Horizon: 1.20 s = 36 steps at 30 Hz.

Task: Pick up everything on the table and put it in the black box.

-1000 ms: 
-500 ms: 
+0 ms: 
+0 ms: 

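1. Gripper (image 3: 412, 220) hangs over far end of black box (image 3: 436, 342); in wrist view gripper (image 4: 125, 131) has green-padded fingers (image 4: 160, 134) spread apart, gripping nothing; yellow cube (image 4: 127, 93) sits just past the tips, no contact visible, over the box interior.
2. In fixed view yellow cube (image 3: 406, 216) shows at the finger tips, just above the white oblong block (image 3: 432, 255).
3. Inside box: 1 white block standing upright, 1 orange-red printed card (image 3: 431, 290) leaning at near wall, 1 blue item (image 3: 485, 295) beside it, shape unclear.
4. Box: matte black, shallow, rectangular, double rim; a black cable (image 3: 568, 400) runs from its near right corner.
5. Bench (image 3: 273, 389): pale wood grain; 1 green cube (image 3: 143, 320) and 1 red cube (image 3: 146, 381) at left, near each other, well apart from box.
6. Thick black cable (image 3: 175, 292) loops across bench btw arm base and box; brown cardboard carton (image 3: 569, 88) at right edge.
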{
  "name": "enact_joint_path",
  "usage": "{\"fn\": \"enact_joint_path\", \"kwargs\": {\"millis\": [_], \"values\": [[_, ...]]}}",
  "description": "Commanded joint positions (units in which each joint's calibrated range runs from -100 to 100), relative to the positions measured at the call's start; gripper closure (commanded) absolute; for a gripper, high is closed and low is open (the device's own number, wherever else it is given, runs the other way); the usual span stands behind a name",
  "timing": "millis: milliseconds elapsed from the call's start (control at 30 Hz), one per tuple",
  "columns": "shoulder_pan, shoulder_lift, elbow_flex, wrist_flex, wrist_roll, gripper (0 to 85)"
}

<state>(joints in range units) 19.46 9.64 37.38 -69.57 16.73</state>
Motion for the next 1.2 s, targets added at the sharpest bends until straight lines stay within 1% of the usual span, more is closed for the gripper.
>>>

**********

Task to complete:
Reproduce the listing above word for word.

Response:
Horizon: 1.20 s = 36 steps at 30 Hz.

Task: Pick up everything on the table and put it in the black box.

-1000 ms: 
-500 ms: 
+0 ms: 
+0 ms: 

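1. Gripper (image 3: 412, 220) hangs over far end of black box (image 3: 436, 342); in wrist view gripper (image 4: 125, 131) has green-padded fingers (image 4: 160, 134) spread apart, gripping nothing; yellow cube (image 4: 127, 93) sits just past the tips, no contact visible, over the box interior.
2. In fixed view yellow cube (image 3: 406, 216) shows at the finger tips, just above the white oblong block (image 3: 432, 255).
3. Inside box: 1 white block standing upright, 1 orange-red printed card (image 3: 431, 290) leaning at near wall, 1 blue item (image 3: 485, 295) beside it, shape unclear.
4. Box: matte black, shallow, rectangular, double rim; a black cable (image 3: 568, 400) runs from its near right corner.
5. Bench (image 3: 273, 389): pale wood grain; 1 green cube (image 3: 143, 320) and 1 red cube (image 3: 146, 381) at left, near each other, well apart from box.
6. Thick black cable (image 3: 175, 292) loops across bench btw arm base and box; brown cardboard carton (image 3: 569, 88) at right edge.
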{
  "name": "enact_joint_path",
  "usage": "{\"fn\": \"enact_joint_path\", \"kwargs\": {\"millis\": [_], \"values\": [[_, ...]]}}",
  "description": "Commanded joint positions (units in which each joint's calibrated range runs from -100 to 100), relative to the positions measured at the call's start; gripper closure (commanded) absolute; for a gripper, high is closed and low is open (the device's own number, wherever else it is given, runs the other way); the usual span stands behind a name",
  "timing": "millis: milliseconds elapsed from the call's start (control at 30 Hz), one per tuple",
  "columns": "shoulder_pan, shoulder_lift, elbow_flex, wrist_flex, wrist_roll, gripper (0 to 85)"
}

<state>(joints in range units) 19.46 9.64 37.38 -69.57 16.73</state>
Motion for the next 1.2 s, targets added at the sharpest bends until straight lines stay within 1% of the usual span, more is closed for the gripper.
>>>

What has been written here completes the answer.